PROVIDED INFORMATION:
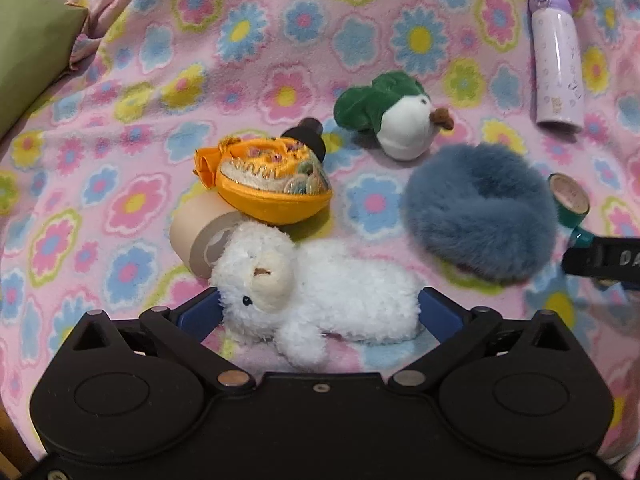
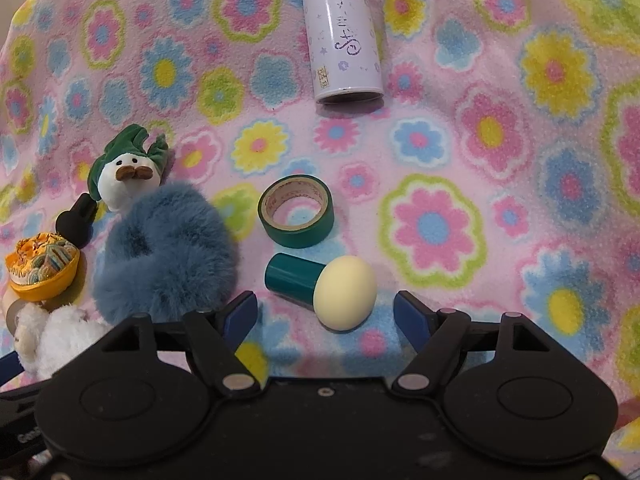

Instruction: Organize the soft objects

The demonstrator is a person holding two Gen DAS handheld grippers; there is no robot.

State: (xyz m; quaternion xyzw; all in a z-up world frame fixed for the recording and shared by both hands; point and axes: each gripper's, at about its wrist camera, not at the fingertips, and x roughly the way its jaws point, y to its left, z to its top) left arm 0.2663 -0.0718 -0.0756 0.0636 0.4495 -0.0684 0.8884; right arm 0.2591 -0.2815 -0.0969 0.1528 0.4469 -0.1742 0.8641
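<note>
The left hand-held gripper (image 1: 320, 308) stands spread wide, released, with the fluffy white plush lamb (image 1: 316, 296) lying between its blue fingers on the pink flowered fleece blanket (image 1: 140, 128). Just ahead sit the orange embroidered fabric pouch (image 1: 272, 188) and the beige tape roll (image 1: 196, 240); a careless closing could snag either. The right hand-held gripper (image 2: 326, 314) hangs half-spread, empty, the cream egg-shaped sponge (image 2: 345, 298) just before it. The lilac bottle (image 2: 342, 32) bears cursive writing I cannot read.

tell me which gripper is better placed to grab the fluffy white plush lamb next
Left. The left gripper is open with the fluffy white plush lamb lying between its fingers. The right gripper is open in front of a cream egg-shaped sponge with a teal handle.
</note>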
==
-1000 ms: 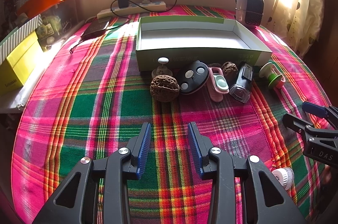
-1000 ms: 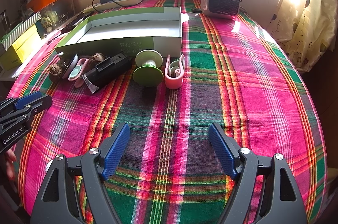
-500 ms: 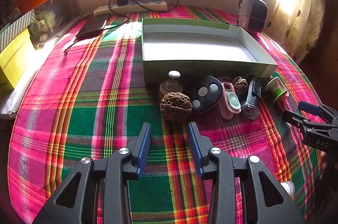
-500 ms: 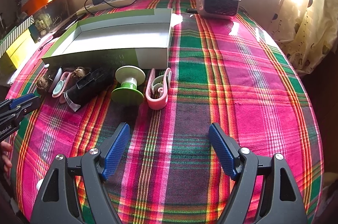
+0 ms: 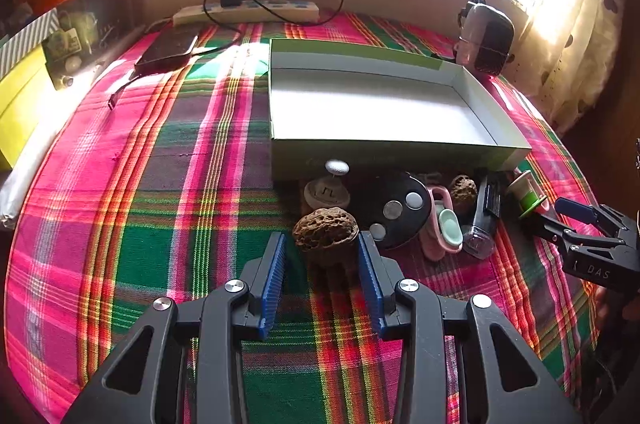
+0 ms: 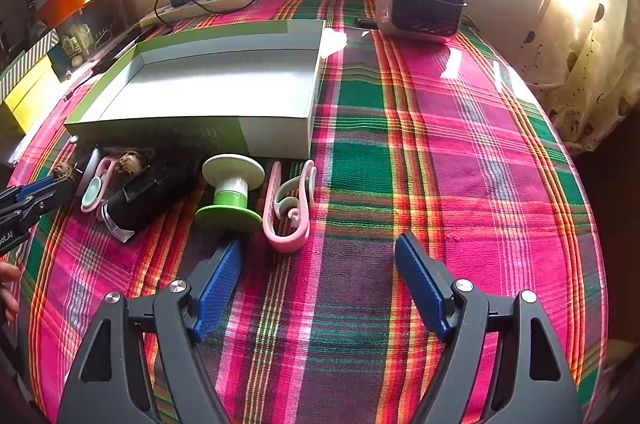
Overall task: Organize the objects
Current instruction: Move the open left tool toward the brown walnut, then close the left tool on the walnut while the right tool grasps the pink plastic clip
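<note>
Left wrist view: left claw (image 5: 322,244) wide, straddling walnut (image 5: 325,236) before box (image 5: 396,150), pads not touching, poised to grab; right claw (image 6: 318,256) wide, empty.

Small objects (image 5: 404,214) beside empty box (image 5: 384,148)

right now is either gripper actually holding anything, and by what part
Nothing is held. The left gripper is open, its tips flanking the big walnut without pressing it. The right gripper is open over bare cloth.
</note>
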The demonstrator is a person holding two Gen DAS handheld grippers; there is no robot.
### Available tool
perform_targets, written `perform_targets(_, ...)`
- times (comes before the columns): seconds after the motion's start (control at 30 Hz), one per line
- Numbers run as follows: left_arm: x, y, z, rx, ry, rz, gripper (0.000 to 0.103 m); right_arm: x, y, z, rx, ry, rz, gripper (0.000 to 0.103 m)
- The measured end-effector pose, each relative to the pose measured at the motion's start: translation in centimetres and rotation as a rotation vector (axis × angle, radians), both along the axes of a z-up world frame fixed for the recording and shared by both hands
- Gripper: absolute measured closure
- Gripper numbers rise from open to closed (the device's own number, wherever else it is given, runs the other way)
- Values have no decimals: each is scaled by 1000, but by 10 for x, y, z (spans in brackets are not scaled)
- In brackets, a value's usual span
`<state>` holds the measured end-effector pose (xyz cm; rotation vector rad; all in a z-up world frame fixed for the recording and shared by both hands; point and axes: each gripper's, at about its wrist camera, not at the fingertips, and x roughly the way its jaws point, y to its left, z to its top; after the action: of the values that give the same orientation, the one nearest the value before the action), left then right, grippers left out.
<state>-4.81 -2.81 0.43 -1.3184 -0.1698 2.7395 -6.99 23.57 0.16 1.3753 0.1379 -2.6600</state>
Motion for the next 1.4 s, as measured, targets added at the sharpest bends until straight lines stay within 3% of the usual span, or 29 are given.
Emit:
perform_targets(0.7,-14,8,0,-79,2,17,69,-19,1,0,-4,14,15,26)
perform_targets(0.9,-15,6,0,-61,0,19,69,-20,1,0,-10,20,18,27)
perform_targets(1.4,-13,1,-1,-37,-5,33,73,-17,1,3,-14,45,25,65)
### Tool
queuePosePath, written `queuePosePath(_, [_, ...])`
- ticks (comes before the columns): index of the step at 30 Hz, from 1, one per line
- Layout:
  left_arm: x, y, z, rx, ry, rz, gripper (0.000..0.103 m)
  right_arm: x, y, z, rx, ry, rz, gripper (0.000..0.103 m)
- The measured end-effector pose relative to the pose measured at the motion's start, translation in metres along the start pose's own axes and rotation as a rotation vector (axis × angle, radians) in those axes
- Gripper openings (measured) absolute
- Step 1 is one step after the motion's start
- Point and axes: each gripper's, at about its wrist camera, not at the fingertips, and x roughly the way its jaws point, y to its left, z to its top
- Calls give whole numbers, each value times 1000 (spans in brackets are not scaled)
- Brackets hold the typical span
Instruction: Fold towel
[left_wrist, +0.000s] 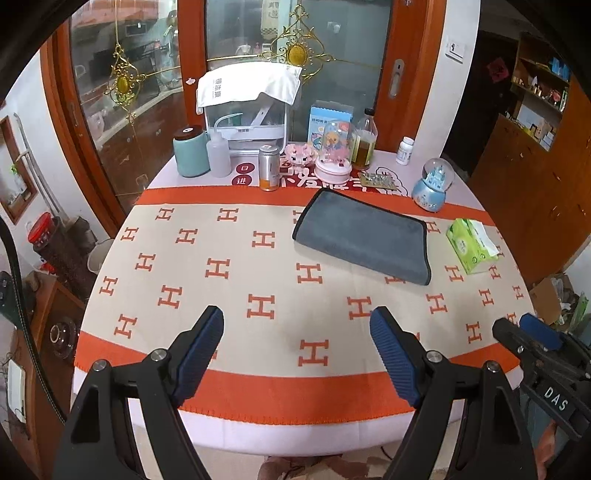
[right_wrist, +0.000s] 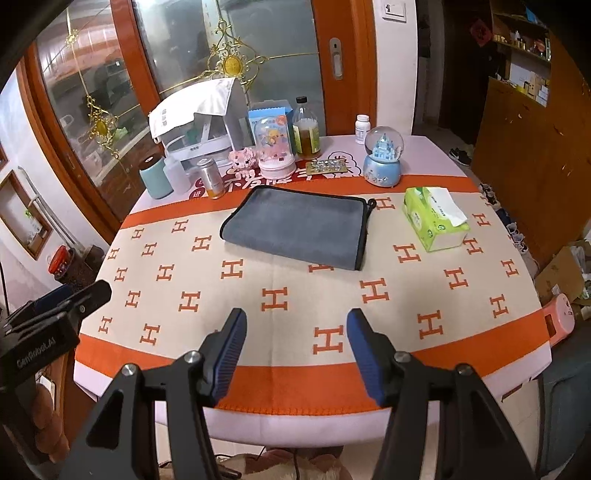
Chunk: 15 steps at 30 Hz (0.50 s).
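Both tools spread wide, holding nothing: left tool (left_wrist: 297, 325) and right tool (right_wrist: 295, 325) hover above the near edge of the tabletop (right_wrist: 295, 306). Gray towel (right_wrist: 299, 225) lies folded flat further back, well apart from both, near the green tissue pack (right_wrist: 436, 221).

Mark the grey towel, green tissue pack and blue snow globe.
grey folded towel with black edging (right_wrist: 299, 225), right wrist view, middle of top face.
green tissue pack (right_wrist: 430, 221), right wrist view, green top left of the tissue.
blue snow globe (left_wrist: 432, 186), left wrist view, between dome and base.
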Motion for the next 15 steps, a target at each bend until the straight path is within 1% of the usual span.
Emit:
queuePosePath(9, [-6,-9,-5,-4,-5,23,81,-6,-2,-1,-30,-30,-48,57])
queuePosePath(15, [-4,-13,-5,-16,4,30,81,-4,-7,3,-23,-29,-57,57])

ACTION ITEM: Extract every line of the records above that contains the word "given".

ANSWER FOR THE TASK:
- Gripper numbers rise from open to closed (the device's own number, wherever else it is given, runs the other way)
Motion for the next 1.4 s, as measured, targets added at the sharpest bends until straight lines stay within 3% of the usual span, or 29 are given.

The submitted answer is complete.